In 2001, he pursued postdoctoral research at the Novartis Friedrich Miescher Institute in Basel, Switzerland, with Dr. Wilhlem Krek. His work focused on elucidating the mechanisms of growth control in cancer, particularly the regulation of the mTORC1 pathway by growth factors and nutrients, as well as energy homeostasis and their link to metabolic disorders.

In 2003, Djouder continued his collaboration with W. Krek at the Institute of Cell Biology at ETH Zurich, contributing to the creation of the Competence Centre for Systems Physiology and Metabolic Diseases.

In early 2010, he joined the Cancer Cell Biology Programme as a Junior Group Leader, established by Dr. Erwin Wagner at the CNIO in Madrid. There, he focused on studying the role of growth factors and nutrients in cancer and associated metabolic disorders.

Djouder’s pioneering work investigates the function of the URI prefoldin-like complex, a heterohexameric chaperone complex with implications in cellular homeostasis and disease development. By creating genetically engineered mouse models for URI gain and loss-of-function, he has highlighted the importance of URI as an oncogene and how its modulation by environmental stressors can link environmental factors to cancer development. His research indicates that URI may be crucial for early embryonic development and acts as a component of a quality control system that mitigates proteotoxicity and suppresses disease development.

Furthermore, utilizing a wide array of genetically engineered mouse models and advanced technologies, Dr. Djouder has unraveled mechanisms underlying diseases of the digestive system triggered by unhealthy diets, nutrient imbalances, and sedentary lifestyles, which often lead to severe inflammatory conditions.
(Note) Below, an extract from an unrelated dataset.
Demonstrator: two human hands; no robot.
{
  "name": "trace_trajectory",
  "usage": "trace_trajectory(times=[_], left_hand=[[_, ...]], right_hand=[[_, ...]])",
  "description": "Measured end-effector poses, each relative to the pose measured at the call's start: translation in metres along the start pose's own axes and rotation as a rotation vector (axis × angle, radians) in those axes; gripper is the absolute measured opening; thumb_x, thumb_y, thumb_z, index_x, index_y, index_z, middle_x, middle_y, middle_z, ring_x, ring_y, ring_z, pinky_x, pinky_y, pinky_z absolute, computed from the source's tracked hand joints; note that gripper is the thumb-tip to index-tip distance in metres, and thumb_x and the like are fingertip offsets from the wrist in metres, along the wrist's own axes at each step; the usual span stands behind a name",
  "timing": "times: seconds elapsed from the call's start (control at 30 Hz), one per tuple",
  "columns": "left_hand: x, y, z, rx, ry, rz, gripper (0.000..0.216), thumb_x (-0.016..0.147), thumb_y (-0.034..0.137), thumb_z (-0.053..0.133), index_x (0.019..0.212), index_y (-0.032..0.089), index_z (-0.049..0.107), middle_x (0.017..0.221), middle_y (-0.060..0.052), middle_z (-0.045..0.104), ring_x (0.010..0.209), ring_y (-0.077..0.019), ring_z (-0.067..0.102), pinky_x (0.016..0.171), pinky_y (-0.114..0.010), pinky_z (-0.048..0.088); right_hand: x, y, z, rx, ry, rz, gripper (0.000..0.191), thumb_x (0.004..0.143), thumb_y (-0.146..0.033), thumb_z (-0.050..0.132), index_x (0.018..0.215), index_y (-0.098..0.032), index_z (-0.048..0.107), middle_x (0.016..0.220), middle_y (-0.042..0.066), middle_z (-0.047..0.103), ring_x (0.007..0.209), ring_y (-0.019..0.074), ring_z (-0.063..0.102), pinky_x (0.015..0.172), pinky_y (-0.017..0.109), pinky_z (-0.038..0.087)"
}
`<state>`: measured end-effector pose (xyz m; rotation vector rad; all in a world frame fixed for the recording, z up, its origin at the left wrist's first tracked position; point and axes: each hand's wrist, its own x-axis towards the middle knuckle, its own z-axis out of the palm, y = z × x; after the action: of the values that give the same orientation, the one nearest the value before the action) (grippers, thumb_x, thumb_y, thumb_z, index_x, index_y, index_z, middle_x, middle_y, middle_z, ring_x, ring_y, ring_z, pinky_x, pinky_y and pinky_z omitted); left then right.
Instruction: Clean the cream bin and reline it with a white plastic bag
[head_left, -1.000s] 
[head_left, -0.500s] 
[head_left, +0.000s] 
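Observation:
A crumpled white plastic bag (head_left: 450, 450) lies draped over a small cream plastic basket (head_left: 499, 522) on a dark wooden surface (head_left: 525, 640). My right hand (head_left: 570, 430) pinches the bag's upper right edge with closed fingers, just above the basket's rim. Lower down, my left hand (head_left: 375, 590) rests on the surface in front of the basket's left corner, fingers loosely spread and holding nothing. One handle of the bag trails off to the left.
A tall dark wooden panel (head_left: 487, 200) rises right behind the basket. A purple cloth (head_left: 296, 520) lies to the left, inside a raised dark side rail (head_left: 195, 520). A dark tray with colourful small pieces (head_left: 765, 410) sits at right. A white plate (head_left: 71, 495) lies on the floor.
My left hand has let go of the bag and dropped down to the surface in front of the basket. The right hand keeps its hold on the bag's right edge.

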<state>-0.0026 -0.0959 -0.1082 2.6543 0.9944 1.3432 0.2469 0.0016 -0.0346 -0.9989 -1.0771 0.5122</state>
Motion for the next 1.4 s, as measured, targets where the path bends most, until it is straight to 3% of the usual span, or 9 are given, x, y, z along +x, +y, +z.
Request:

Specifically, he has elucidated how nutrients possess inflammatory properties and their intricate links to various metabolic disorders.
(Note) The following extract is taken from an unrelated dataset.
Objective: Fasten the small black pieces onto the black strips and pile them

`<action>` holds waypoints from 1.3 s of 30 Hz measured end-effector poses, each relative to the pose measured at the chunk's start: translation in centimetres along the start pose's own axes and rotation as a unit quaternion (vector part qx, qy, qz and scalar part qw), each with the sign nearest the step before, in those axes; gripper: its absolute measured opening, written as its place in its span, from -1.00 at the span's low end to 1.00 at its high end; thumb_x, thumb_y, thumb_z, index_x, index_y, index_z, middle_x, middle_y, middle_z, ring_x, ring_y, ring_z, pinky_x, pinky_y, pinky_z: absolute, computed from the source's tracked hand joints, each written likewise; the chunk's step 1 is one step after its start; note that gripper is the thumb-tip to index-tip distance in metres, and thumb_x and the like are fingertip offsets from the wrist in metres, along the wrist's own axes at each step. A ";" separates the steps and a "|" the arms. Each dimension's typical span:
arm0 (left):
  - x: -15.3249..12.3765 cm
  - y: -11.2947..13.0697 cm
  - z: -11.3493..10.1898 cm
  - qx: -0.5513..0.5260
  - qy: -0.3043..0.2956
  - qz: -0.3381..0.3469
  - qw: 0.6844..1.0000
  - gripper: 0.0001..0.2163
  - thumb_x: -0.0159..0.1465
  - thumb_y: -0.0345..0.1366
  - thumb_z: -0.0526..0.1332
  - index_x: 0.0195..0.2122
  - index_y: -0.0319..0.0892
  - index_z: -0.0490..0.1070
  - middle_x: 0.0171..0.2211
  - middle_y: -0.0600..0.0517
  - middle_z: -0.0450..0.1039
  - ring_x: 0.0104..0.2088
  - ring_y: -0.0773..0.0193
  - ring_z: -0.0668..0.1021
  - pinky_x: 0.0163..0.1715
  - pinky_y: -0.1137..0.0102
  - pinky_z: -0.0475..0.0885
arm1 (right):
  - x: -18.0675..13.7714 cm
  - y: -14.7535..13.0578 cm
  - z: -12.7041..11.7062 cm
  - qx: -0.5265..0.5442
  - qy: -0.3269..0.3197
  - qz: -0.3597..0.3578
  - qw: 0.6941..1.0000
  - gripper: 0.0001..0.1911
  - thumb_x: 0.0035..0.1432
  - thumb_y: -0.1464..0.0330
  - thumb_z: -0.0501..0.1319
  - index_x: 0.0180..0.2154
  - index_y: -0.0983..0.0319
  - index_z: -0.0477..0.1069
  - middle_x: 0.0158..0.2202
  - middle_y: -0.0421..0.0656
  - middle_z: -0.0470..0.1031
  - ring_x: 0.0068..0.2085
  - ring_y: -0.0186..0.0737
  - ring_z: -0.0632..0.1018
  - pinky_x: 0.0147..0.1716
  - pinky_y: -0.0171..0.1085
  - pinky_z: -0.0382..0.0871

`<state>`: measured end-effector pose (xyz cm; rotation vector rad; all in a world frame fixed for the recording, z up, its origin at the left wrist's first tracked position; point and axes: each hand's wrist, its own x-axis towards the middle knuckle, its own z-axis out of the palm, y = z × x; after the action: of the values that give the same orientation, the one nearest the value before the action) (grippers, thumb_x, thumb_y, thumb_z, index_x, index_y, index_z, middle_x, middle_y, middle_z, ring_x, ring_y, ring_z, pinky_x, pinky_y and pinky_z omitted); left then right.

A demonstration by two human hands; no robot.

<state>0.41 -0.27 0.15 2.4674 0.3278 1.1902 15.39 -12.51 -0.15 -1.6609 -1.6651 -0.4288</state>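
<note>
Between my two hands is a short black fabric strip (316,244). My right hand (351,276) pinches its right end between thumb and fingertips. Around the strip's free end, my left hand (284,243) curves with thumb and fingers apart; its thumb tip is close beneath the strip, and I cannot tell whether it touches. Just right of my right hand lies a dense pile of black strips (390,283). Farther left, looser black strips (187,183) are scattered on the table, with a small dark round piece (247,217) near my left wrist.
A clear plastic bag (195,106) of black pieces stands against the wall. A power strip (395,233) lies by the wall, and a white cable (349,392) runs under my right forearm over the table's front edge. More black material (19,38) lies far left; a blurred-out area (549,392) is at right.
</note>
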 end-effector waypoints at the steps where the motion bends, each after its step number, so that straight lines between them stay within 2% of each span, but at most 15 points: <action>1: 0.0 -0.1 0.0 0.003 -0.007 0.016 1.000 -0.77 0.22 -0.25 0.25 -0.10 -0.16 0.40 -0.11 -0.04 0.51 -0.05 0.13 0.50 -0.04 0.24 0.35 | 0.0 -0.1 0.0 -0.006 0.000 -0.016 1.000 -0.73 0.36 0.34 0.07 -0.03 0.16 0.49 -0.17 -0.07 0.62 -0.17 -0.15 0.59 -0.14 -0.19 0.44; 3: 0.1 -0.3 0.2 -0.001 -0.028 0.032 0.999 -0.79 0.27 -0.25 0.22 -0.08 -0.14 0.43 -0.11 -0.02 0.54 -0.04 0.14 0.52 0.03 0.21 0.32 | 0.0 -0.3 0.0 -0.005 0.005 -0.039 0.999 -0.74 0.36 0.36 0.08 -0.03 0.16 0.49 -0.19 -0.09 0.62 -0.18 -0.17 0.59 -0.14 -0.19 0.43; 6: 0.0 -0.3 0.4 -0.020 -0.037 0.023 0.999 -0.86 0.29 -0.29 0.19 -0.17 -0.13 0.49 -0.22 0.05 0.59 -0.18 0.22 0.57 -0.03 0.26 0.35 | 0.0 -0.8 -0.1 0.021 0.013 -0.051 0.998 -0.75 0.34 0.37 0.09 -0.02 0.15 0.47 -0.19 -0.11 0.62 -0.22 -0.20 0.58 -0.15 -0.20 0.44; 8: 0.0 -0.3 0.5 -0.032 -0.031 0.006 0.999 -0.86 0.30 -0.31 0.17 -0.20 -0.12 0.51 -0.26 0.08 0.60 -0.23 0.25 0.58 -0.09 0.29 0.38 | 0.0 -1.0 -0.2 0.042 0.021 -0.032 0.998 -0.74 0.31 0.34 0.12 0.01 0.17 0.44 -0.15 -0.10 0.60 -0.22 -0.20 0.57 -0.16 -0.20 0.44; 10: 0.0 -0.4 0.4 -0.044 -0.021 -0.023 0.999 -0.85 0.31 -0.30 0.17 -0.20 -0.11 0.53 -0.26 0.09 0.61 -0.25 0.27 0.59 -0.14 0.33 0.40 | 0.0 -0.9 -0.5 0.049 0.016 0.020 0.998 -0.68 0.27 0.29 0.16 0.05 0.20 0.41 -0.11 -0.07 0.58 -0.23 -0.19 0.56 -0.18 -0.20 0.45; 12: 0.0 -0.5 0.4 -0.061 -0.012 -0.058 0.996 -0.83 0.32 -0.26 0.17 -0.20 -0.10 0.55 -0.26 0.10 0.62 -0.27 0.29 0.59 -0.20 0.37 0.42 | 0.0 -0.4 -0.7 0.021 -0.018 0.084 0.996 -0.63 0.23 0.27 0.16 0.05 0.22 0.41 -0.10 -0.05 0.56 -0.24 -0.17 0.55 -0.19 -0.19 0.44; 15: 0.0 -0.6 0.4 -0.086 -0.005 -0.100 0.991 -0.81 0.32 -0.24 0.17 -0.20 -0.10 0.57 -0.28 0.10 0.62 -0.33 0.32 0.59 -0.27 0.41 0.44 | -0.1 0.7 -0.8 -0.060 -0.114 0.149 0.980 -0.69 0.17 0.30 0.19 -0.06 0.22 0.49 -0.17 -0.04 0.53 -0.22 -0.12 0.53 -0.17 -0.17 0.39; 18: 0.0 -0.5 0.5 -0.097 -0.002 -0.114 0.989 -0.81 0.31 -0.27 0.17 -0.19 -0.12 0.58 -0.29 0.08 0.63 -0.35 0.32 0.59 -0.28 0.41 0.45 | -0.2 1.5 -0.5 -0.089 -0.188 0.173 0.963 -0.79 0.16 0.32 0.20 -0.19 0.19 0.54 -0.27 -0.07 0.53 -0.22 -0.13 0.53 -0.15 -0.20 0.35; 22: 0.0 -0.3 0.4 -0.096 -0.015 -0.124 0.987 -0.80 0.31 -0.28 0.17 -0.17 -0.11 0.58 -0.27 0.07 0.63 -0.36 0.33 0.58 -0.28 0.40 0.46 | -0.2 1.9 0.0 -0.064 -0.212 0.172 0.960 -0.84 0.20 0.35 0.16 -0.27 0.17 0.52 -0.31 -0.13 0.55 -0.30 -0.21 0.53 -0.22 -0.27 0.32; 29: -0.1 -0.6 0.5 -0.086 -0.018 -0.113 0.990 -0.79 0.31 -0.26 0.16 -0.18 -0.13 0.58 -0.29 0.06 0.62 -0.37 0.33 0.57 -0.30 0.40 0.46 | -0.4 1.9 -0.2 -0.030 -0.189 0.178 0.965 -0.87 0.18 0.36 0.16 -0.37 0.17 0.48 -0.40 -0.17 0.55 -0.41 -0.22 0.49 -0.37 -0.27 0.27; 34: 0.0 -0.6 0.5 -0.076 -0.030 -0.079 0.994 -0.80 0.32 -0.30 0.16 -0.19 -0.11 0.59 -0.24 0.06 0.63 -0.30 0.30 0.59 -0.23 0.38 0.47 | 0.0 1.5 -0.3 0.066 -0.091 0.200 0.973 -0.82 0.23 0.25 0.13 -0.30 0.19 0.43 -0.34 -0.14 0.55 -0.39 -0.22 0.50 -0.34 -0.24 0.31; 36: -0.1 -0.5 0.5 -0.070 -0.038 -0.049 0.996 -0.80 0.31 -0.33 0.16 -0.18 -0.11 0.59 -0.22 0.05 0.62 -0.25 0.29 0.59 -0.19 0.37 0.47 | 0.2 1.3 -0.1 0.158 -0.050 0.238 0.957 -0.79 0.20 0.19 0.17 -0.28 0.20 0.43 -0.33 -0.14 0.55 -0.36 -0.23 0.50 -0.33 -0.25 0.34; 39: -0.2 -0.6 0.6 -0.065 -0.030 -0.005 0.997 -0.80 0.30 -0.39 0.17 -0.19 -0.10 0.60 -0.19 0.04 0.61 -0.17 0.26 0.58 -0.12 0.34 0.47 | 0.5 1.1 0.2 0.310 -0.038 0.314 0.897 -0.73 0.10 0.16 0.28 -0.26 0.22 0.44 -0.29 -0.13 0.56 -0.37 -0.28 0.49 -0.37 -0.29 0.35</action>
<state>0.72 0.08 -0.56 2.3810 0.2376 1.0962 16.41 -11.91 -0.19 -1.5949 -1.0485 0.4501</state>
His research also established that metabolic dysfunctions contribute to genomic instability, thereby triggering inflammatory responses, and suggests that cancer hallmarks are intrinsic to the tumorigenesis timeline.
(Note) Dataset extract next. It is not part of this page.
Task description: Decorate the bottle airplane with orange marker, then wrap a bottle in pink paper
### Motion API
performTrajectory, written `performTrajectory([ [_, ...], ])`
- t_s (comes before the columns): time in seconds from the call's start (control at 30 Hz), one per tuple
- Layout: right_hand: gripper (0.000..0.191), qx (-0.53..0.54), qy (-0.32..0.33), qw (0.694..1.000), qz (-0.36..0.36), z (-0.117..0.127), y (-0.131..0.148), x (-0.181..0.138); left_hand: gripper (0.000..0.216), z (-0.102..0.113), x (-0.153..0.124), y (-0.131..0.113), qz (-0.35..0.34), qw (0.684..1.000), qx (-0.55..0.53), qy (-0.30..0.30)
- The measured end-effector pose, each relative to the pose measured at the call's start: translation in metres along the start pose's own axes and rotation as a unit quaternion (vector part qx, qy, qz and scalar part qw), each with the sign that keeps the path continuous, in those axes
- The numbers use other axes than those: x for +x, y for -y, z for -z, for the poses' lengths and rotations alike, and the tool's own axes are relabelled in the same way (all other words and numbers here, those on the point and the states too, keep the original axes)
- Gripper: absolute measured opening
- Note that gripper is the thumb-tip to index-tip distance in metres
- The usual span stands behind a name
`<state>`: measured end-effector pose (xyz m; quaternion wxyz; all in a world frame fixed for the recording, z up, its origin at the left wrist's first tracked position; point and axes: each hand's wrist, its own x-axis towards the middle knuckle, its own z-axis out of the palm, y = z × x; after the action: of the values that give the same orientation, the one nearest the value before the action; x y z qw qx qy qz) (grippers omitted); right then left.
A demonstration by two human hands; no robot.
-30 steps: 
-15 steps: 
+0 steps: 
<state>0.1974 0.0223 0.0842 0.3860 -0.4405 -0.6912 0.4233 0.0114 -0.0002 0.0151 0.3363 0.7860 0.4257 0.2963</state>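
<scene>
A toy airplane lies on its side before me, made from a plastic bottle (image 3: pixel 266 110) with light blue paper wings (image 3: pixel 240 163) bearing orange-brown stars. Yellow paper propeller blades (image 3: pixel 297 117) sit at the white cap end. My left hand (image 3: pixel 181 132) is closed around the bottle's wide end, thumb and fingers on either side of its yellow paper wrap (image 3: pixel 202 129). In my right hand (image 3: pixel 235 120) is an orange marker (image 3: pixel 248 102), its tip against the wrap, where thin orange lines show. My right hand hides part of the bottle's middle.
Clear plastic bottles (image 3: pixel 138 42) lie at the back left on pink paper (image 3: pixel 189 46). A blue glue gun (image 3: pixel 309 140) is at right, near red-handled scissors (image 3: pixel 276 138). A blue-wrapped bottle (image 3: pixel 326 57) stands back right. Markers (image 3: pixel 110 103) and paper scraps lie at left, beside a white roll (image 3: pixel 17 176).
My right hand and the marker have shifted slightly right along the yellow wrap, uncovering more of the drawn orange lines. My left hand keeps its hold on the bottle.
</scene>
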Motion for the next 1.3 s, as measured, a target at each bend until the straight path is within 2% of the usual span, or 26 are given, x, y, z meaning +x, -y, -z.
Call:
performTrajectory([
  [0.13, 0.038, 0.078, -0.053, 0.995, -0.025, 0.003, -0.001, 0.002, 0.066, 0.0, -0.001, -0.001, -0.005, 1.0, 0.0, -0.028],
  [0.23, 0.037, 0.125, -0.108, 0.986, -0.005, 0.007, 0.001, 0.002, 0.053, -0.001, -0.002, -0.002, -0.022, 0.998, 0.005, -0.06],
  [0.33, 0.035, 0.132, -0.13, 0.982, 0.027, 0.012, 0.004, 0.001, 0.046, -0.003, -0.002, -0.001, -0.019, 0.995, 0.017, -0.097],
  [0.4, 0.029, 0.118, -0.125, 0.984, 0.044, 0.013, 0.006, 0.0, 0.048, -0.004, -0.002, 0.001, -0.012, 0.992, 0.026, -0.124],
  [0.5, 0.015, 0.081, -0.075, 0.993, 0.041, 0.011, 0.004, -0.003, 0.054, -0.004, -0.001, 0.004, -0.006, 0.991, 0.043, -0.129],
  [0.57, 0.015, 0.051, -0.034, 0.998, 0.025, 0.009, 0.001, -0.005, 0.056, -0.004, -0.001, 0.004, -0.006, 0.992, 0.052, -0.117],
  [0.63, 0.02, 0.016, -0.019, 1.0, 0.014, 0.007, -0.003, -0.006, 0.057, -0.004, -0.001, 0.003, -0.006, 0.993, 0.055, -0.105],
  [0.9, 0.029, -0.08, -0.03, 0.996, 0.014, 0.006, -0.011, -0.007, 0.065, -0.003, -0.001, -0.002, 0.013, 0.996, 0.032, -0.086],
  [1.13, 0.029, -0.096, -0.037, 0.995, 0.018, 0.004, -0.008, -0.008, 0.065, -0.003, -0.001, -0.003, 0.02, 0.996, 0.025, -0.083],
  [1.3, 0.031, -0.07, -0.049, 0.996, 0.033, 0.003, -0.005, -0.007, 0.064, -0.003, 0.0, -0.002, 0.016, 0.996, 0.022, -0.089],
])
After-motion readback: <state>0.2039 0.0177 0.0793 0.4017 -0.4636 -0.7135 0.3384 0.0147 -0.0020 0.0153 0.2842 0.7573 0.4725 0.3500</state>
His contributions have been groundbreaking as he was the first to highlight NAD+ depletion as a critical factor in DNA damage-induced inflammation and cancer.  He has pioneered the use of nicotinamide riboside as an NAD+ supplement for both the prevention and treatment of cancer. Moreover, his research has linked inflammation, particularly involving IL-17A, to obesity and autoimmune disorders, notably connecting these conditions to the development of liver disease-induced hepatocellular carcinoma. These findings have garnered significant interest from pharmaceutical companies such as Lilly and Novartis, leading to exploration in clinical trials aimed at investigating IL-17A blockers as potential therapies for obesity-related disorders.

Dr. Djouder has an impressive impactful publication record in highly recognized international journals. He has also received prestigious awards, including the Ramon y Cajal Award, and secured national and international funding. Despite CNIO’s policy against granting tenure to Junior Group Leaders, his exceptional achievements led to his promotion to Senior Group Leader in January 2018.

Overall, his research contributions in understanding the function of URI prefoldin complex, and in the areas of nutrients, inflammation, and cancer have been widely recognized and rewarded, establishing him as an expert in this field.